Le parole della sindaca Alice Parma: "Dobbiamo sempre restare vigili"

Attualità Santarcangelo di Romagna | 15:52 - 21 Luglio 2019 Il comune di Santarcangelo ricorda Rino Molari, ucciso a Cibeno nell'eccidio nazifascista di Fossoli

Il 12 luglio 1944 al poligono di tiro di Cibeno, frazione di Carpi, sono state uccise 67 persone. Questo terribile episodio di cronaca moderna ricordato come eccidio di Fossoli è stato celebrato domenica mattina nel suo 75esimo anniversario anche da parte dell’amministrazione di Santarcangelo di Romagna, perché tra loro c’era anche il santarcangiolese Rino Molari. Lo ha ricordato la sindaca Alice Parma in un discorso pronunciato di fronte a decine di persone.

«Rino Molari è prima di tutto un esempio, forse addirittura un archetipo. La sua tragica vicenda diventa l’emblema del pensiero autonomo e della libertà di coscienza che resistono alle intemperie della storia. Non è un caso che i nazifascisti, quando ormai fu chiaro che sarebbero stati sconfitti, eliminarono persone come Molari in tutta Europa, con l’intenzione di sottrarre all’umanità futura sensibilità e intelligenze che sarebbero state preziose per costruire una società più libera e giusta. Allora forse sono questi i tratti caratteristici dell’antifascismo, di chi conosce il reale valore della libertà e s’impegna nella sua difesa: libertà di pensiero, coscienza morale, dignità umana.

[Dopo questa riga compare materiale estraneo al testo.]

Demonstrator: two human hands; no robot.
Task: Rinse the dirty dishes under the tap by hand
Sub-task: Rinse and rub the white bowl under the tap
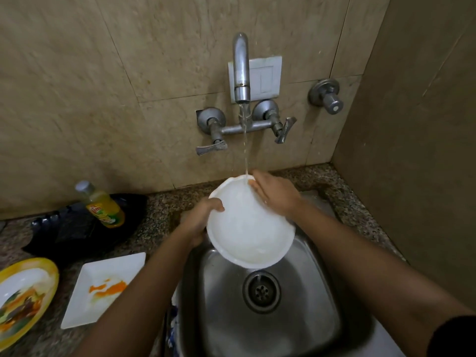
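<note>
Plate (248,228) tilted over sink (319,274); left hand (199,222) grips rim, right hand (275,194) on top edge.

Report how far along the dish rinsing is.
Done: no rinsed dish is in view. In hand: the left hand grips the round white plate under the running tap, with the right hand resting on it. Left: the smeared square plate and the yellow-rimmed plate.

We see only part of the yellow-rimmed plate (24,289), cut by the left edge. Fingers of the left hand (198,224) are hidden behind the white plate (249,228). The label on the soap bottle (104,206) is too blurred to read.
</note>
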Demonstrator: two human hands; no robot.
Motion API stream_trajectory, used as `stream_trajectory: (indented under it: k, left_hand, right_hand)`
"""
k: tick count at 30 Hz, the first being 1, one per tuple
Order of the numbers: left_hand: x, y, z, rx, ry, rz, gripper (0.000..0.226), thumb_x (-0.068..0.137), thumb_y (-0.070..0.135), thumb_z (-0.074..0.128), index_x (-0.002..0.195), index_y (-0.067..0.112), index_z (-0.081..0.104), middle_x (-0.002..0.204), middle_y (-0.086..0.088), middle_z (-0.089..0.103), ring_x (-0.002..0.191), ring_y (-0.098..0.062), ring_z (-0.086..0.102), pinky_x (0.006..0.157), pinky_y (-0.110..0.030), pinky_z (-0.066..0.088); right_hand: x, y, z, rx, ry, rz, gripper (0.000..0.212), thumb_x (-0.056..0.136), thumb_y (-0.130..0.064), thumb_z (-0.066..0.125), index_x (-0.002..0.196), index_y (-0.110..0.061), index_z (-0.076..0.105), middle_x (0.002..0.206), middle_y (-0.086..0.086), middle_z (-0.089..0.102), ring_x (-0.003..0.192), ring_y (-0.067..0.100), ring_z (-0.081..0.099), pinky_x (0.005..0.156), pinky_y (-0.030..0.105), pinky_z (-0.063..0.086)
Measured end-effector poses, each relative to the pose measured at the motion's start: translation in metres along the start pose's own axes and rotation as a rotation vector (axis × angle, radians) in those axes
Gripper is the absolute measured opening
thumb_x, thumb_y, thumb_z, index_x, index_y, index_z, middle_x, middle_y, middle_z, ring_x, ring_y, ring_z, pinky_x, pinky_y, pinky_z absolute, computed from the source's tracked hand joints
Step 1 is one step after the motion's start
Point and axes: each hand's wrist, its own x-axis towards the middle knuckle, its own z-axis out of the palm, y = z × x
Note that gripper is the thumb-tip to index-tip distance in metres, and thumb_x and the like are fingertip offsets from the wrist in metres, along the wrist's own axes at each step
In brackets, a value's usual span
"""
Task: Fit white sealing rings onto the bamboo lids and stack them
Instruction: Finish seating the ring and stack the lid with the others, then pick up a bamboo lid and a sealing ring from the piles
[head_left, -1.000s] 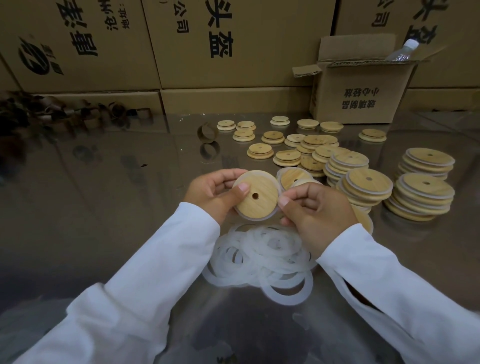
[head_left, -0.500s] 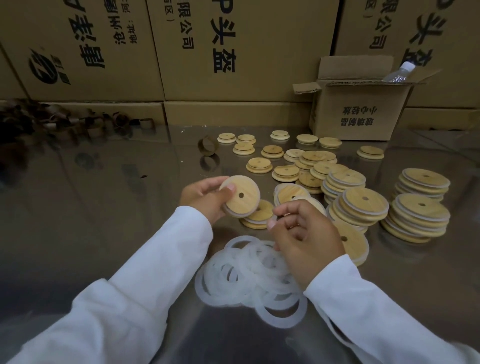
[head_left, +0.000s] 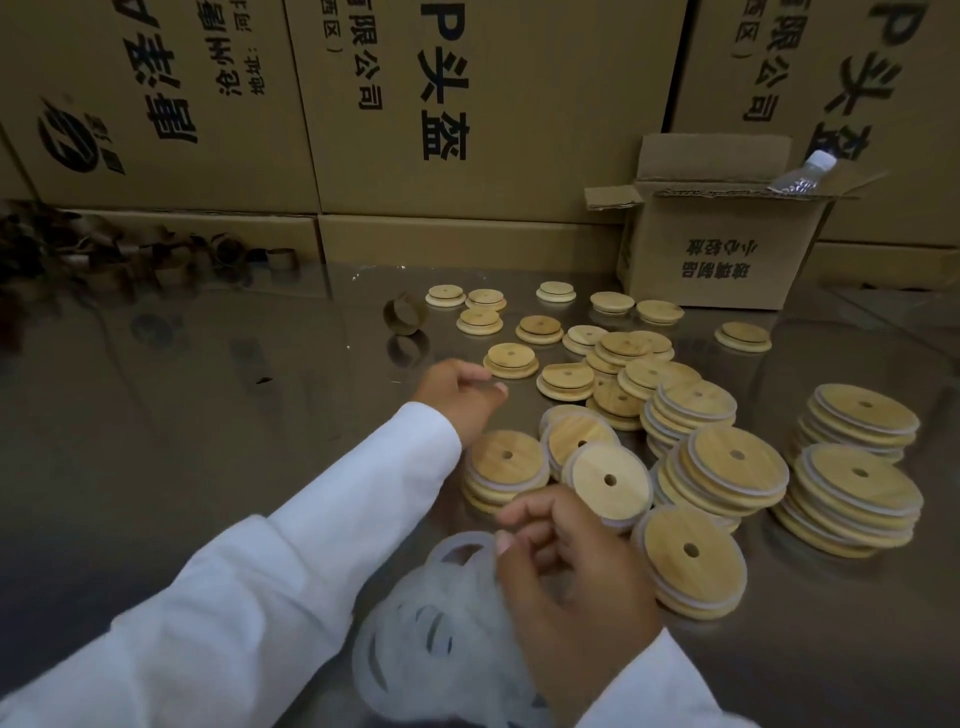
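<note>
Left hand (head_left: 460, 395) hovers empty beside the lids (head_left: 511, 359), fingers loosely curled. Right hand (head_left: 566, 577) is on the rings (head_left: 400, 597) (fingers curled, grip too blurry to call).

— The white sealing rings (head_left: 431, 644)?
— Translucent, heaped loose at the near bench edge
— And the bamboo lids (head_left: 857, 499)?
— Round, centre-holed, flat in ringed stacks on the right; bare lids (head_left: 511, 358) scattered farther back
</note>
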Motion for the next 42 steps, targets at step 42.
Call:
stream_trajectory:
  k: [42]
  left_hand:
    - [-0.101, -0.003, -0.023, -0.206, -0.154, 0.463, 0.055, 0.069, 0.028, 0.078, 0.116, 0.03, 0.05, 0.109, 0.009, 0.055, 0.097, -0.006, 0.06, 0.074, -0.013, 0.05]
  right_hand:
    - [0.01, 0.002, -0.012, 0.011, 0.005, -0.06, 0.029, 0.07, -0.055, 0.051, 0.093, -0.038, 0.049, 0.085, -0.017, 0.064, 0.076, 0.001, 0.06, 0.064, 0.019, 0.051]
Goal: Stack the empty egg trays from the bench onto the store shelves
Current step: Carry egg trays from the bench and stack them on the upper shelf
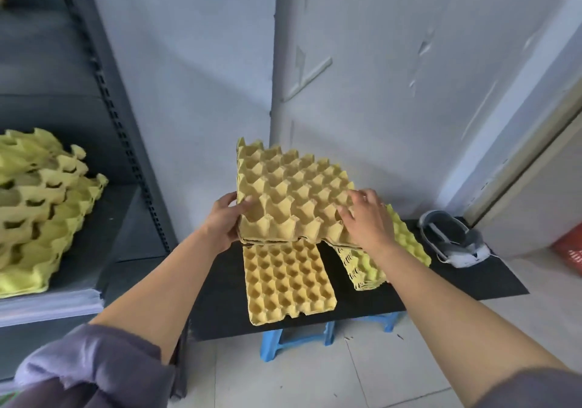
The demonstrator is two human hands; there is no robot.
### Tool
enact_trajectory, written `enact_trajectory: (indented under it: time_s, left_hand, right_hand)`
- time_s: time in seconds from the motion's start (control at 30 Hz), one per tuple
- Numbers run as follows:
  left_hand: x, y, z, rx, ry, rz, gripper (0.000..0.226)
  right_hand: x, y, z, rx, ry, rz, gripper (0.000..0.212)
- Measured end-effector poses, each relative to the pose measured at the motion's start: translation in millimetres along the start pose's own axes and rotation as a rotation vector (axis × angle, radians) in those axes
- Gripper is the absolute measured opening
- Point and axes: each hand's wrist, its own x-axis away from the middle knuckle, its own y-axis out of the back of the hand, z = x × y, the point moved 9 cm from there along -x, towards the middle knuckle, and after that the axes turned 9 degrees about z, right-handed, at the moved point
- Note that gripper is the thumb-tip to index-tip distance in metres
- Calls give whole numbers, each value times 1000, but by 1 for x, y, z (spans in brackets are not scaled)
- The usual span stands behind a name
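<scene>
**A:** Where is the held tray right now?

**B:** It is up in the air between both sets of fingers, lifted clear of the counter. The left hand grips the near left edge, with the thumb on top and the rest underneath. The right hand lies over the near right corner, its fingers bent down onto the cones and holding on.

**A:** So how far along is the job?

**B:** Partway, I'd judge. Well to the left of the left fingers, a shelf stack of lime-yellow trays already sits on the store shelf. Straight below the fingers, 1 tan tray lies flat on the counter. Under the right fingers there's a lime-yellow pile. With the tray in hand, that leaves 3 lots to shelve.

**A:** What are they made of?

**B:** Moulded paper pulp, matte and fibrous, probably light and a little floppy. Each is a grid of round cups with pointed cones between them and scalloped edges. A dark seam runs along the held tray's near edge, so it may be 2 nested together. I cannot tell.

**A:** And what's around them?

**B:** The shelf is dark grey metal with a punched upright. The counter is a flat black board, seemingly resting on blue plastic stools. To the right of the right fingers, a white-and-grey headset lies at the counter's far end.
</scene>
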Motion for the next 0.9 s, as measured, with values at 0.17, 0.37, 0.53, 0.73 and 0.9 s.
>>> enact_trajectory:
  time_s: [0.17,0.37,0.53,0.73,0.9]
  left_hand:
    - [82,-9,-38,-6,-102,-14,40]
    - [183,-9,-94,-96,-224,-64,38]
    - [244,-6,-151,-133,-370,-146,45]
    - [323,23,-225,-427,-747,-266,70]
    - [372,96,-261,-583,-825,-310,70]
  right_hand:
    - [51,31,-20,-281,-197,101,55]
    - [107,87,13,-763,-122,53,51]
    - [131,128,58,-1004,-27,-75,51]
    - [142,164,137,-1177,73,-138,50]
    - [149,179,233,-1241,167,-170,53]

Tutte caratteristiche, a ben vedere, che non possono essere cancellate da agenti esterni.
Per generazioni come la nostra, o quella precedente, che fortunatamente non hanno conosciuto gli orrori della guerra e le deprivazioni della libertà, studiare la storia è l’unico modo per capire il reale valore della libertà. L’evoluzione incontrollata della tecnologia digitale è uno dei fattori che rischiano di riportare indietro le lancette della storia nel giro di una o due generazioni. Per questo è importante restare vigili e capire la reale portata di queste implicazioni globali».